2.3           Resignation and Appointment of Trustees.  In case of the declination, death, resignation, retirement, removal or inability of any of the Trustees, or in case a vacancy shall, by reason of an increase in number, or for any other reason, exist, the remaining Trustees or, prior to the public offering of Shares of the Trust, if only one Trustee shall then remain in office, the remaining Trustee, shall fill such vacancy by appointing such other person as they or he, in their or his discretion, shall see fit. Such appointment shall be evidenced by a written instrument signed by a majority of the remaining Trustees or by the remaining Trustee, as the case may be. Any such appointment shall not become effective, however, until the person named in the written instrument or appointment shall have accepted in writing such appointment and agreed in writing to be bound by the terms of the Declaration. Within twelve months of such appointment, the Trustees shall cause notice of such appointment to be mailed to each Shareholder at his address as recorded on the books of the Trust. An appointment of a Trustee may be made by the Trustees then in office and notice thereof mailed to Shareholders aforesaid in anticipation of a vacancy to occur by reason of retirement, resignation or increase in number of Trustees effective at a later date, provided that said appointment shall become effective only at or after the effective date of said retirement, resignation or increase in number of Trustees. The power of appointment is subject to the provisions of Section 16(a) of the 1940 Act.

2.4           Vacancies.  The death, declination, resignation, retirement, removal or incapacity of the Trustees, or any one of them, shall not operate to annul the Trust or to revoke any existing agency created pursuant to the terms of this Declaration. Whenever a vacancy in the number of Trustees shall occur, until such vacancy is filled as provided in Section 2.3, the Trustees in office, regardless of their number, shall have all the powers granted to the Trustees and shall discharge all the duties imposed upon the Trustees by the Declaration subject to the rights of the holders of the Preferred Shares to elect a Trustee to fill such vacancy in accordance with the terms and provisions hereof. A written instrument certifying the existence of such vacancy signed by a majority of the Trustees shall be conclusive evidence of the existence of such vacancy.
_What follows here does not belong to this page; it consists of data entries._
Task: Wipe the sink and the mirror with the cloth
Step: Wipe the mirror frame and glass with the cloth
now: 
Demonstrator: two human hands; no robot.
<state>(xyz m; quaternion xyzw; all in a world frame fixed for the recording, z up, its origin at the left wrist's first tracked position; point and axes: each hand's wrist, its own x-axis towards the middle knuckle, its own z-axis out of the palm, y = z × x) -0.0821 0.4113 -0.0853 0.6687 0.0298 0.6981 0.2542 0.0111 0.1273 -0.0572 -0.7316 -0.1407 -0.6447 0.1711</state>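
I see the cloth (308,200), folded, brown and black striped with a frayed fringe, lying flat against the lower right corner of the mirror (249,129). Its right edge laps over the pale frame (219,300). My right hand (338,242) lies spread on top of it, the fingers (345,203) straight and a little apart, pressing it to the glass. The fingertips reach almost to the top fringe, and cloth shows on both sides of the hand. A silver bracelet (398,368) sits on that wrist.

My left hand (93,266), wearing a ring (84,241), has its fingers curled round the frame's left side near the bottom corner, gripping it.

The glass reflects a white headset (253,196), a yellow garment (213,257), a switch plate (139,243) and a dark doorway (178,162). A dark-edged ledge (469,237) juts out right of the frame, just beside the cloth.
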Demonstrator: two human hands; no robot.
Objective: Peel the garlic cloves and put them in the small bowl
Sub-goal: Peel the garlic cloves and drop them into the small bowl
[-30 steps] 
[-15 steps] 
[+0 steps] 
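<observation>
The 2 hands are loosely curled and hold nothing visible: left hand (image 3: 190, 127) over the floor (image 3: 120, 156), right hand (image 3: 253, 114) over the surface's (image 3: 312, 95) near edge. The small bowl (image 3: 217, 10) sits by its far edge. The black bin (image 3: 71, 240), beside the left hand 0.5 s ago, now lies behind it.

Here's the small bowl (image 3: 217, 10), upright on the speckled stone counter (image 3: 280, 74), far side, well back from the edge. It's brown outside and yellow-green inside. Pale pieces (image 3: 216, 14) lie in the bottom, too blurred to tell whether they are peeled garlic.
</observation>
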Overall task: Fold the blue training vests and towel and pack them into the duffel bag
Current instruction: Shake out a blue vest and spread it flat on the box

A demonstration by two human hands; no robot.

2.5           Meetings.  Meetings of the Trustees shall be held from time to time upon the call of the Chairman, if any, the President, the Secretary or any two Trustees. Regular meetings of the Trustees may be held without call or notice at a time and place fixed by the By-Laws or by resolution of the Trustees. Notice of any other meeting shall be mailed or otherwise given not less than 48 hours before the meeting but may be waived in writing by any Trustee either before or after such meeting. The attendance of a Trustee at a meeting shall constitute a waiver of notice of such meeting except where a Trustee attends a meeting for the express purpose of objecting to the transaction of any business on the ground that the meeting has not been lawfully called or convened. The Trustees may act with or without a meeting. A quorum for all meetings of the Trustees shall be a majority of the Trustees. Unless provided otherwise in this Declaration, any action of the Trustees may be taken at a meeting by vote of a majority of the Trustees present (a quorum being present) or without a meeting by written consents of a majority of the Trustees.

Any committee of the Trustees, including an executive committee, if any, may act with or without a meeting. A quorum for all meetings of any such committees shall be a majority of the members thereof. Unless provided otherwise in this Declaration, any action of any such committee may be taken at a meeting by vote of a majority of the members present (a quorum being present) or without a meeting by written consent of a majority of the members.

With respect to actions of the Trustees and any committee of the Trustees, Trustees who are Interested Persons of the Trust within the meaning of Section 1.2 hereof or otherwise interested in any action to be taken may be counted for quorum purposes under this Section and shall be entitled to vote to the extent permitted by the 1940 Act.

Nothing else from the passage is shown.